Kamu yararına çalışan bir dernek statüsüne sahip olsa da diğer Müslüman cemaatlerde de olduğu gibi, VIKZ'in birçok şirketi bulunuyor. Ticari bilgileri toplayan NorthData veri kuruluşuna göre bunların başında hac, umre ve kültür gezileri sunan Hisar Europe Travel, gıda alanında faaliyet yürüten Tuna ile Ferpa, ticaretten nakliyeye, eğitimden yurt ve gençlere dini hizmet ile yayıncılık alanına geniş bir yelpazede faaliyet gösteren Ender, mimarlık ve inşaat alanında faaliyet yürüten KPG, özel okulların işletilmesine bakan BZ Bildung & Zukunft (Eğitim ve Gelecek) geliyor. Ayrıca Almanya'da hayatını kaybedenlerin Türkiye'ye nakil işlerini yürüten bir de cenaze şirketi var.
Cemaat Köln'de içinde ibadethanelerden medreseye, idari bölüm, ofis ve işletmelerden misafirhane, yurt ve etkinlik mekanlarına 70 milyon euroya mal olması öngörülen büyük bir kampüs de yaptırıyor. 12 bin 600 metrekare kullanım alanı olan bina kompleksinin finansmanı ise VIKZ'e göre üye aidatları, bağışlar ve kredi ile sağlanıyor.
Peki VIKZ'in bu ülkedeki hukuki durumu nedir? Tehlikeli bir grup olarak görülüyor mu?
Oluşum, Almanya Anayasasını benimsediğini, çalışmalarının ve hedeflerinin de hür ve demokratik anayasal düzenle uyumlu olduğunu taahhüt ediyor. Partiler üstü bir kuruluş olduğunun altını çizen VIKZ, partizanlığı reddettiğini kaydediyor.

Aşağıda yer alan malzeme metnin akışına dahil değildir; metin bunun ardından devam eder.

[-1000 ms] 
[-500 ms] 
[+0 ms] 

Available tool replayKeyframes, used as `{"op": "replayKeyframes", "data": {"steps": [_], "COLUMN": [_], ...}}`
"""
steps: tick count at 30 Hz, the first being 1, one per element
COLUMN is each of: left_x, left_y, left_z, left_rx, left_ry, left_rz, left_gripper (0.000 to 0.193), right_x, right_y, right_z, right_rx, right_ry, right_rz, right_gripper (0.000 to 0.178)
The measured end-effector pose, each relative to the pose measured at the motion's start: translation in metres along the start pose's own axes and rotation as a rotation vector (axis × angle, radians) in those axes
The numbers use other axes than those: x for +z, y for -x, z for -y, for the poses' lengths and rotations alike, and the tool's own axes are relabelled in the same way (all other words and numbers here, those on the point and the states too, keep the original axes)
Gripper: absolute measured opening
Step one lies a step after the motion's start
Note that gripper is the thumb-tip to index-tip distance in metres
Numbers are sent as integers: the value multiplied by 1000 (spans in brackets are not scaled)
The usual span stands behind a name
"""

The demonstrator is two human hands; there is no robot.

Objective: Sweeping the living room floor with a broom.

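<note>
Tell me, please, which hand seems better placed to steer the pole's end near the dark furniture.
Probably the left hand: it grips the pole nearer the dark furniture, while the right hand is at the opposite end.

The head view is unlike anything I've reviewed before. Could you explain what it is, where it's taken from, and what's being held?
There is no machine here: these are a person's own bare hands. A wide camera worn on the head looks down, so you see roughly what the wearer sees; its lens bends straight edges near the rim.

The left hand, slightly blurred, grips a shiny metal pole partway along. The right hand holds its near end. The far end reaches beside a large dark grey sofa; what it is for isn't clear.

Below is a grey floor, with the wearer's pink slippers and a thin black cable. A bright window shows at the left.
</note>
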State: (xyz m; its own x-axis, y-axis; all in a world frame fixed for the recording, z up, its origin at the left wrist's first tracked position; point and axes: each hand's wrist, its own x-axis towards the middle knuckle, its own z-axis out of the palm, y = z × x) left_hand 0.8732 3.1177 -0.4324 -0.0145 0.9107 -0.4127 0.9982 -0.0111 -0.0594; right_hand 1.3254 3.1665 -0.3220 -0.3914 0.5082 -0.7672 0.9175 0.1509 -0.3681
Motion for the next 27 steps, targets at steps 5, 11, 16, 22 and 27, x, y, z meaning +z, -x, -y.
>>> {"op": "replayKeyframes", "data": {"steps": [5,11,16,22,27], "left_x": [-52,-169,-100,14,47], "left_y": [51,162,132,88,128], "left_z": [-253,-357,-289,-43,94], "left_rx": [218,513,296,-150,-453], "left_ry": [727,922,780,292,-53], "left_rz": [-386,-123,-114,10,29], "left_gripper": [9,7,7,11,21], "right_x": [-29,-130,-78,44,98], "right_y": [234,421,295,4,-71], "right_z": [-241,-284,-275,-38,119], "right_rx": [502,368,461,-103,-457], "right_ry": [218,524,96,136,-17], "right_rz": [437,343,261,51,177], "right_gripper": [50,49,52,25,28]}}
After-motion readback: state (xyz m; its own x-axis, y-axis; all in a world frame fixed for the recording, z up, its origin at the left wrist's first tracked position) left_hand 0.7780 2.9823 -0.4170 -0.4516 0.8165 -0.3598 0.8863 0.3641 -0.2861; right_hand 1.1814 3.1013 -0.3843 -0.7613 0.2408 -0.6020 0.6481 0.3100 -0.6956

Ayrıca Hanefi mezhebinden olmakla birlikte tasavvufla ilgilenen Müslümanlara da imkanlar sunduğunu vurguluyor.
Hedefleri ve Süleyman Hilmi Tunahan ile bağı
Oluşumun internet sitesinde yer alan bilgilendirmede, 1888 yılında bugünkü Bulgaristan'da bulunan Silistre'de doğan Süleyman Hilmi Tunahan'ın orta eğitimini tamamladıktan sonra İstanbul'a giderek dini eğitim aldığı, Fatih ile Süleymaniye medreselerinde "dersiam", yani "müderris" olarak çalıştığı aktarılıyor.
Burada yer alan bilgilere göre 1924 yılında medreselerin kapatılması sonrasında İstanbul'da vaiz olarak çalışan Tunahan'ın 1946 yılında çok partili sisteme geçilmesi sonrası kısıtlamalar hafifletilince Kur'an Kursu açtığı ifade ediliyor. Tunahan'ın birçok imam, müezzin, hatip ve müftü yetiştirdiği, 1960'ta vefatının ardından ise talebelerinin ayrımcılığa uğradığı ifadesi de dikkat çekiyor.

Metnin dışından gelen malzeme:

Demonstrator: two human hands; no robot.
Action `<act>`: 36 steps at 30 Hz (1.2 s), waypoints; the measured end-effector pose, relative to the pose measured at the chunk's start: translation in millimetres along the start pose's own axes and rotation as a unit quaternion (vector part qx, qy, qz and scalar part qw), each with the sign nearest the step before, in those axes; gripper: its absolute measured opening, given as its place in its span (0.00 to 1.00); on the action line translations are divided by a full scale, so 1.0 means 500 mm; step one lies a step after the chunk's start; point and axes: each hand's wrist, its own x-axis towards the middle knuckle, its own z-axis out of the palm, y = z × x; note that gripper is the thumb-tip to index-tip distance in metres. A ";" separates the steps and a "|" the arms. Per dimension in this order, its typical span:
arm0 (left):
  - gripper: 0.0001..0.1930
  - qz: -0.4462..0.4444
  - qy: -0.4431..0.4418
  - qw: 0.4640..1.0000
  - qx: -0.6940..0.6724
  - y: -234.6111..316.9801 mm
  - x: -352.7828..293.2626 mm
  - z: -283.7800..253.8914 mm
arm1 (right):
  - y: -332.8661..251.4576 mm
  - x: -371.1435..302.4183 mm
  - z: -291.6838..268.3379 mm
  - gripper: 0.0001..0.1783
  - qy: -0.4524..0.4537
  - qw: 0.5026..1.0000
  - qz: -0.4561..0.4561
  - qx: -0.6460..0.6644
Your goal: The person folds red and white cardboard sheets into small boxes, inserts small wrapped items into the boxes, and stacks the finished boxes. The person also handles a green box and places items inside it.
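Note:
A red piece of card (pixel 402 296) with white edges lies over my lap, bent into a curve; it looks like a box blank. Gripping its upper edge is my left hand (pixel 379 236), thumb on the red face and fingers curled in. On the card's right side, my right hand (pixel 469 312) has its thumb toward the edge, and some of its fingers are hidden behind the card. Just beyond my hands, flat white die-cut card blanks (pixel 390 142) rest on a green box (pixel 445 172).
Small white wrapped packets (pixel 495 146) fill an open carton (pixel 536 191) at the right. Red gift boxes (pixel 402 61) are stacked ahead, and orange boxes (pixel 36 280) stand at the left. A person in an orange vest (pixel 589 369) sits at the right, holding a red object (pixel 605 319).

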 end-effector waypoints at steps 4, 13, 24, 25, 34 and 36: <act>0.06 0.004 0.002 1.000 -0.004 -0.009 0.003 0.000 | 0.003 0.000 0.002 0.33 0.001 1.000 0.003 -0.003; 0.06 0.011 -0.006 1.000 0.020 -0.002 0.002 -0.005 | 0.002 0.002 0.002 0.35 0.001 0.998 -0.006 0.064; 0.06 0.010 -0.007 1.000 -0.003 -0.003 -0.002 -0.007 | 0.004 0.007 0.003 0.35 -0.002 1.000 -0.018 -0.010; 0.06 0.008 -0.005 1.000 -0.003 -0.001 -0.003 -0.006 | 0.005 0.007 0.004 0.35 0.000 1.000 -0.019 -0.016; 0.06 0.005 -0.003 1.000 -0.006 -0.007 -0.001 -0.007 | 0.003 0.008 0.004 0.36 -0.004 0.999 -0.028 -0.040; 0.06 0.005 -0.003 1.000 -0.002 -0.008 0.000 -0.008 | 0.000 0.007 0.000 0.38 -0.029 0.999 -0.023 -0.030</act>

Tunahan'ın yeni bir din, inanç, mezhep veya tarikat kurmadığını ifade eden VIKZ, kendilerine veya "Süleyman Efendi'nin talebelerine 'Süleymancı veya Süleymancılık' tabirinin uydurulmasının tamamen hakikate aykırı" olduğunu söylüyor.
Almanya'daki faaliyetleri gençlere odaklanıyor
VIKZ, Almanya'da aynı zamanda imam eğitimi vermeye başlayan ilk İslami çatı kuruluşu. 1980'lerden beri kendi ibadethane ve kuruluşları için din görevlisi yetiştiren VIKZ'in imamları çoğunlukla Almanya'da doğup büyümüş, dili ve toplumu bilenlerden oluşuyor.
VIKZ'in öncelikli alanlarının başında gençlere yönelik çalışmalar görülüyor. Burada dini eğitimin yanı sıra okul ve meslek eğitimi alanında destek faaliyetleri yürüttüğü dikkat çekiyor.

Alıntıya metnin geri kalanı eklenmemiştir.